Founded in 2016, Narrative collects data sellers into its market, vetting each one, working to understand how the data is collected, its quality, and whether it could be useful in a regulated environment. Narrative does not attempt to grade the quality of the data. “Data quality is in the eye of the beholder,” Jordan stated. Buyers are able to conduct their own research into the data quality if so desired. Narrative is working on building a marketplace of third-party applications, which could include scoring of data sets.
Data preparation is critical to making the machine learning model effective. Raw data needs to be preprocessed so that machine learning algorithms can produce a model, a structural description of the data. In an image database, for example, the images may have to be labelled, which can be labor-intensive.
Automating Data Preparation is an Opportunity Area
Platforms are emerging to support the process of data preparation with a layer of automation that seeks to accelerate the process. Startup Labelbox recently raised a $25 million Series B financing round to help grow its data labeling platform for AI model training, according to a recent account in VentureBeat.
Founded in 2018 in San Francisco, Labelbox aims to be the data platform that acts as a central hub for data science teams to coordinate with dispersed labeling teams. In April, the company won a contract with the Department of Defense for the US Air Force AFWERX program, which is building out technology partnerships.
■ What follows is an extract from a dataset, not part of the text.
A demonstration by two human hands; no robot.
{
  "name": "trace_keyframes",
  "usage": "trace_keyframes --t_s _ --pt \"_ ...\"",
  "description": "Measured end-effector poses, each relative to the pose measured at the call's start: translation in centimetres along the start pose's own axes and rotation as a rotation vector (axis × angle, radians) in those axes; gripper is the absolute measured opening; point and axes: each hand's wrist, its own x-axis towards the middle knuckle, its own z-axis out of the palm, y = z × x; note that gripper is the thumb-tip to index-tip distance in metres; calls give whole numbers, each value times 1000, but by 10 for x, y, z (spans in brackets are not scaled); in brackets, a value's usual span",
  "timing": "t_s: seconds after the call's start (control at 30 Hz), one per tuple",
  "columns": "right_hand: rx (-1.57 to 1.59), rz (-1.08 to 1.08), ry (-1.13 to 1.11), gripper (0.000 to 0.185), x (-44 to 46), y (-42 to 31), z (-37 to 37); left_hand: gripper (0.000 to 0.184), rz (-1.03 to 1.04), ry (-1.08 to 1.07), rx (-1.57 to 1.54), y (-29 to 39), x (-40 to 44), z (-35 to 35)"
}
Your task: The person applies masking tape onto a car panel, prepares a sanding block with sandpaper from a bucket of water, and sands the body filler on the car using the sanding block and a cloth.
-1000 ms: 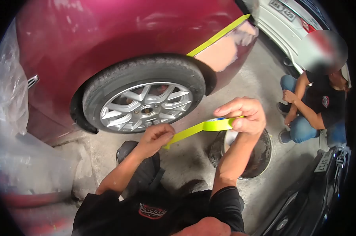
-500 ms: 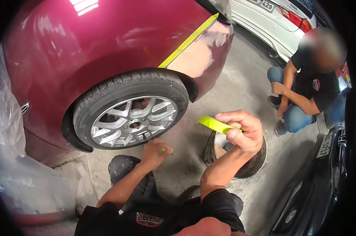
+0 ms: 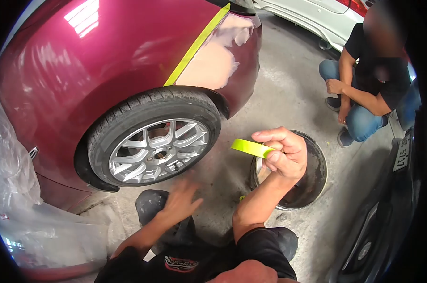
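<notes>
My right hand (image 3: 286,153) holds a roll of yellow-green tape (image 3: 252,148) between thumb and fingers, above the bucket's left side. My left hand (image 3: 180,200), blurred at the fingertips, is open with fingers apart, over my knee and below the wheel (image 3: 159,153). A small yellow-green scrap (image 3: 242,198) shows near my right forearm. On the magenta car panel (image 3: 128,56) a straight strip of the same tape (image 3: 199,43) runs along the upper left edge of a beige filler patch (image 3: 206,66).
A round dark bucket (image 3: 323,165) stands behind my right wrist. At the right a person (image 3: 371,89) crouches beside a white car (image 3: 312,21). A black car (image 3: 364,236) is at the lower right. Plastic sheeting (image 3: 15,155) hangs at the left.
The strip stretched between my hands a second ago is gone. My left hand has let go of the yellow-green piece and opened. The view has shifted, and the tape roll remains in my right hand.
</notes>
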Motion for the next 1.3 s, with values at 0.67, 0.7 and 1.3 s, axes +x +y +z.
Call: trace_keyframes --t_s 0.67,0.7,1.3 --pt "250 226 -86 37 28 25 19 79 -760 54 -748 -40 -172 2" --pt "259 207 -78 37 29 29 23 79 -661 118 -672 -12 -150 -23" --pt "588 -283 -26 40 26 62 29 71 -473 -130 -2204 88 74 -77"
A press release issued by Labelbox on the contract award contained some history of the company. “I grew up in a poor family, with limited opportunities and little infrastructure” stated Manu Sharma, CEO and one of Labelbox’s co-founders, who was raised in a village in India near the Himalayas. He said that opportunities afforded by the U.S. have helped him achieve more success in ten years than multiple generations of his family back home. “We’ve made a principled decision to work with the government and support the American system,” he stated.
The Labelbox platform is supporting supervised-learning, a branch of AI that uses labeled data to train algorithms to recognize patterns in images, audio, video or text. The platform enables collaboration among team members as well as these functions: rework, rework, quality assurance, model evaluation, audit trails, and model-assisted labeling.
“Labelbox is an integrated solution for data science teams to not only create the training data but also to manage it in one place,” stated Sharma. “It’s the foundational infrastructure for customers to build their machine learning pipeline.”
Deploying the AI model into the real world requires an ongoing evaluation, a data pipeline that can handle continued training, scaling and managing computing resources, suggests Alomary in Forbes. An example product is Amazon’s Sagemaker, supporting deployment. Amazon offers a managed service that includes human interventions to monitor deployed models.
DataRobot of Boston in 2012 saw the opportunity to develop a platform for building, deploying, and managing machine learning models. The company raised a Series E round of $206 million in September and now has $431 million in venture-backed funding to date, according to Crunchbase.
Unfortunately DataRobot in March had to shrink its workforce by an undisclosed number of people, according to an account in BOSTINNO. The company employed 250 full-time employees as of October 2019.